Por una fracción de segundo pensé en decirle al policía que sabía bien a qué se refería. Quizás el hecho de no haber sido informado de la posibilidad del asesinato de mi tía me hizo desconfiar del sargento Palau.

—¿Señor Miró? ¿Sigue usted ahí?

—Sí, agente. No sé qué decirle. Entenderá que todo esto me supera.

Aunque callé la verdad, no quise desaprovechar aquella nueva oportunidad:

—Sargento, esto podría conectar con lo que se comenta…

—¿Y qué se comenta?

—Hay quien afirma que a mi tía la mataron.

—¿Quién le ha dicho eso?

—No creo que importe quién; lo que importa, me parece, es si es o no cierto.

—Bien, la gente habla mucho. Sólo son conjeturas alimentadas por habladurías. Pero debo reconocer que hay algo en la investigación que no encaja.

—¿Qué es lo que no encaja y por qué no se me informa de ello?

—Señor Miró, no podemos dar información. Estamos investigando; todo está en fase de instrucción ante el juez competente. Debe comprenderlo. Le diré sólo que hay elementos que podrían señalar que su tía no cayó de modo fortuito por la escalera, sino que fue empujada de manera intencionada. De ser así, podrían llegar a estar relacionados ambos hechos, su muerte y este robo; incluso entenderíamos que hace unos días encontrásemos el candado de su casa con indicios de haber sido forzado. Pero, señor Miró, olvídese ahora de lo que la gente diga, puesto que la otra posibilidad parece con mucho la más consistente: su tía, en paz descanse, cayó de forma accidental, y semanas más tarde unos «revientapisos», que así los llamamos, entraron en su casa en busca de joyas o dinero, igual que podrían haber entrado en cualquier otra vivienda.

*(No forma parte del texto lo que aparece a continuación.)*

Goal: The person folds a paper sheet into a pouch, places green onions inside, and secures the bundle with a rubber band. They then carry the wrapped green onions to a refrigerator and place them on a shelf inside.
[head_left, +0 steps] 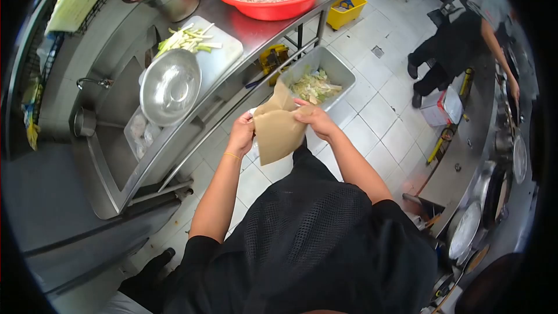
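A piece of brown paper (pixel 280 131), folded or bag-like, is held up in front of my body. My left hand (pixel 242 134) grips its left edge with closed fingers. At the upper right edge, my right hand (pixel 314 119) pinches the same paper between thumb and fingers. Just beyond the paper stands a grey bin (pixel 347 81) holding leafy scraps (pixel 314 87). A metal bowl (pixel 171 87) sits to the left, beside a white cutting board (pixel 229 52) with cut green and white stalks (pixel 187 40).
A red basin (pixel 273 9) of pale food and a metal pot (pixel 177 3) of meat stand on the steel counter (pixel 261 32). The sink (pixel 110 139) is left. A person (pixel 447 46) works at the right near pans (pixel 465 229). A yellow bucket (pixel 347 16) stands ahead.
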Demonstrator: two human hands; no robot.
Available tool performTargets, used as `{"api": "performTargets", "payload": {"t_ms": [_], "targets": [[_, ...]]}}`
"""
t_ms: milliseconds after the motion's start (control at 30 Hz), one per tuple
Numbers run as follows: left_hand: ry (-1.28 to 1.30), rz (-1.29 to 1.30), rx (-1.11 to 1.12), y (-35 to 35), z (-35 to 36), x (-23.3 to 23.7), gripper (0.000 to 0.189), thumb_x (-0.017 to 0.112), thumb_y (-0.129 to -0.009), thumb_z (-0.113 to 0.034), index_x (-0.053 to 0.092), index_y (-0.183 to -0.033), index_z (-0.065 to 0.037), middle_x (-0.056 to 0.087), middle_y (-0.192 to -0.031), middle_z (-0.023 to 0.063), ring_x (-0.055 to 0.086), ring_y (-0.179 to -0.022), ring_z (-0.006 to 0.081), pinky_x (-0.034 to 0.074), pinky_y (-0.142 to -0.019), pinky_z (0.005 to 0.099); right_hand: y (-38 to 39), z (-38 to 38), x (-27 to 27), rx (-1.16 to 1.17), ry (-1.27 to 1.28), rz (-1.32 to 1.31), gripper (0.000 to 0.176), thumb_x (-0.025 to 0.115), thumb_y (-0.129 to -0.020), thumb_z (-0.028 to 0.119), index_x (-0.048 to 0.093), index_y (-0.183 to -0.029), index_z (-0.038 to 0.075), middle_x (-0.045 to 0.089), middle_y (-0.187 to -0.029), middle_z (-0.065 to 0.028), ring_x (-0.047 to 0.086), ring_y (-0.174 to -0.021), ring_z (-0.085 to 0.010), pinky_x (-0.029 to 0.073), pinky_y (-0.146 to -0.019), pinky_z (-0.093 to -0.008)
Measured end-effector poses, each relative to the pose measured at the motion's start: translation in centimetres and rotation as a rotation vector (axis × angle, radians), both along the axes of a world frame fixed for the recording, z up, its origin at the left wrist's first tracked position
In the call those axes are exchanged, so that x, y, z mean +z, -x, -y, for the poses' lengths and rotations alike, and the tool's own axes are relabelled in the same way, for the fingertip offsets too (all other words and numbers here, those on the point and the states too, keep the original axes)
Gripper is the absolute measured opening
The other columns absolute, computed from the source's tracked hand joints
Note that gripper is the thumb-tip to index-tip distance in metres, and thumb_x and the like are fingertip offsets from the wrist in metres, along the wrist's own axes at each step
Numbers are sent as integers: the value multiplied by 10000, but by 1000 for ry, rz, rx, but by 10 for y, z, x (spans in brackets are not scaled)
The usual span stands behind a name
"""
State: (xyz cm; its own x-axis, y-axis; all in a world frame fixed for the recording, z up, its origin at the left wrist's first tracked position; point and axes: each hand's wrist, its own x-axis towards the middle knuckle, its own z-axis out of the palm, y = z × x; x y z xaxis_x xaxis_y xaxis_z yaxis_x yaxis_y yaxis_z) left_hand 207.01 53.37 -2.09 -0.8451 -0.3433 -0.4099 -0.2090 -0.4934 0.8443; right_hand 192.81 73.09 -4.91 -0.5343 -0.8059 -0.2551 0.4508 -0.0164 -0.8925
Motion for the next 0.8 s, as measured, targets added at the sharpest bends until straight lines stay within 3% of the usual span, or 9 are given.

En aquel momento pensé en los señores Marest y Saludes. Ambos surgieron de la nada para convertirse en compradores potenciales. ¿Les movería el continente o el contenido? ¿Estarían ambos relacionados? ¿O acaso alguno de ellos con quien me amenazó?

—¿Oiga? No le oigo bien.

Disimulé mi silencio momentáneo:

—Agente, yo tampoco.

—Señor Miró, ¿tiene usted previsto volver por aquí pronto? Sería conveniente para que nos aclarase si encuentra a faltar algo de la casa. Entonces podría detallarle todas las hipótesis con las que trabajamos, y que por ahora se basan sólo en suposiciones. Digamos que en este caso nos faltaría, entre otras cosas, el motivo, el móvil, ¿entiende?

—Creo entenderlo. No debería ir a Europa hasta el mes de abril, aunque supongo que será necesario que sea antes.

—Creo que sí —afirmó el policía.

—Ahora mismo no le puedo concretar cuándo podría ser. Para que se haga una idea, ir y volver a España desde Butiaba supone una inversión de unos tres mil euros y cuatro días sólo en viajes… Déjeme que lo piense y le llamo mañana.

—Muy bien, muchas gracias. Sepa que lo siento de veras.

—Gracias a usted, agente.

De inmediato llamé al señor Feliciano Marest. Sentía estallar mi corazón al aguardar a que alguien descolgara el teléfono. La espera se hizo infinita. Tras Ja tonada, una sintonía musical, para luego responder una dulce voz femenina.

—Bufete Marest. ¿Dígame?

—Buenos días. ¿El señor Marest?

—No se encuentra en su despacho en este momento. ¿De parte de quién?

—Miró, Arnau Miró. ¿Le puede dejar un recado?

—Por supuesto; dígame señor Miró.

—Dígale, por favor, que le llamo en referencia a la posible venta de una casa en el pueblo de Boí y que intente ponerse en contacto conmigo.

De pronto aquella anónima interlocutora titubeó.

—Señor Miró, un momento, parece que ahora mismo entra.

Conocía el truco de sobra; ¿esperaría mi llamada? Tras unos segundos oí su voz.

—Buenos días, me alegro de oírle. ¿Cómo va todo?

—Ya ve, por aquí andamos. Señor Marest, no quiero molestarle mucho. He pensado en lo que me dijo, y me planteo la venta de la casa de Boí. ¿Sigue en firme su interés por comprarla?